= Richard Seed =

American physicist and businessman (1928–2013)

Richard Griffith Seed (May 22, 1928 – November 17, 2013) was an American physicist and businessman best known for forcing a national debate on human cloning in the late 1990s.

==Life and career==
Seed was born in Chicago, Illinois on May 22, 1928. He graduated from Oak Park and River Forest High School in Illinois before attending Harvard University, earning his undergraduate degree there in 1949. He later received a master's degree, as well as a Ph.D. in physics from Harvard in 1953. His interests soon shifted to the new frontier of biomedicine.

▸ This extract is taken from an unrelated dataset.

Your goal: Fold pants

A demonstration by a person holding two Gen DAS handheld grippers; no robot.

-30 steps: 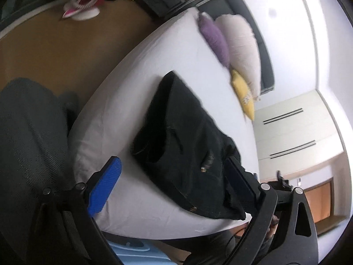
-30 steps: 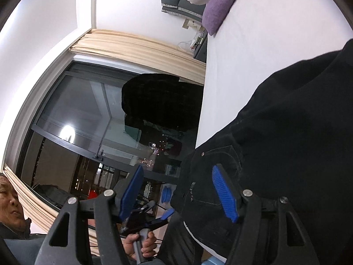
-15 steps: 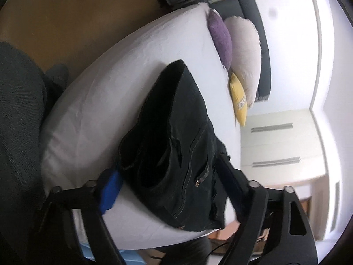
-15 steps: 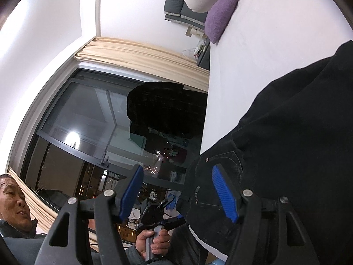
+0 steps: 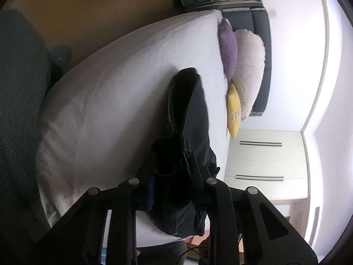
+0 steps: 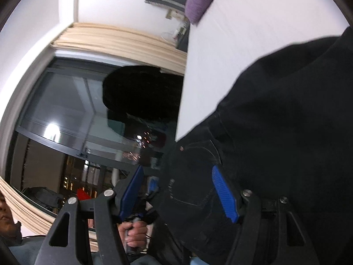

In the 1970s Seed co-founded a company that commercialized a technique for transferring embryos in cattle. Later, he and his brother, Chicago surgeon Randolph Seed, started another company, Fertility & Genetics Research Inc., to help infertile women conceive children using the same technique. These efforts to transplant a human embryo from one woman to an infertile surrogate mother were published in 1984. The cumbersome procedure involved flushing embryos out of the uterus of the egg donor—and was soon eclipsed by in-vitro fertilization. Ultimately the venture failed.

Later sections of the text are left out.